When we were walking back down the carpeted hallway, he said simply, “I have to go into the hospital.”

My insides felt like the bottom had dropped out. We reached the elevators. Danny pushed the down button.

“When?”

“Monday.”

“Why?”

“Tests and treatment.”

His way of not being too specific.

We both knew what anyone close to AIDS knew—that a trip to the hospital, even the first, might be the last. The elevator doors opened, we entered, and Danny pushed the button marked P2, our level. As our doors started to close, the doors across the way slid open.

A woman stepped quickly out, her slim legs descending from a gray business suit with gold buttons into sleek maroon pumps. Her head was bent deliberately low and covered with a large silk scarf; her eyes were hidden behind immense dark glasses.
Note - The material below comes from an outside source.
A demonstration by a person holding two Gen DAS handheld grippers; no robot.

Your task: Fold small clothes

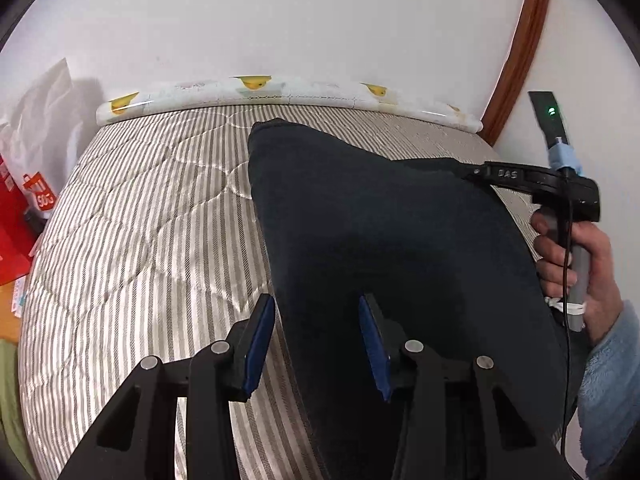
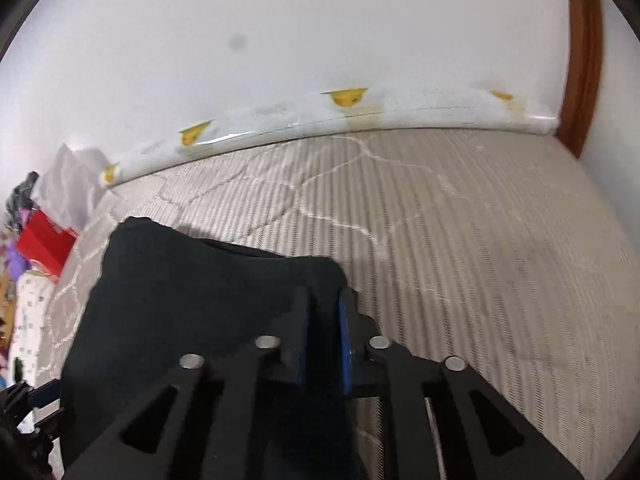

She hurried toward the hallway and turned right, never slowing. I stuck my hand between our doors just before they closed.

“Hold the elevator, Danny.”

I made a hasty exit and crossed into the corridor, just in time to see Roberta Brickman reach the end, where she opened the clinic door and stepped inside.

Chapter Twenty-Five
 

Aurelio dropped off Danny’s dinner from Project Angel Food while Danny and I were sitting on his apartment landing, watching the sun go down.

It was one of those evenings when the heavy pollution has the ironic effect of enhancing and transforming the colors of the western sky, what Angelenos like to call a “smog sunset.”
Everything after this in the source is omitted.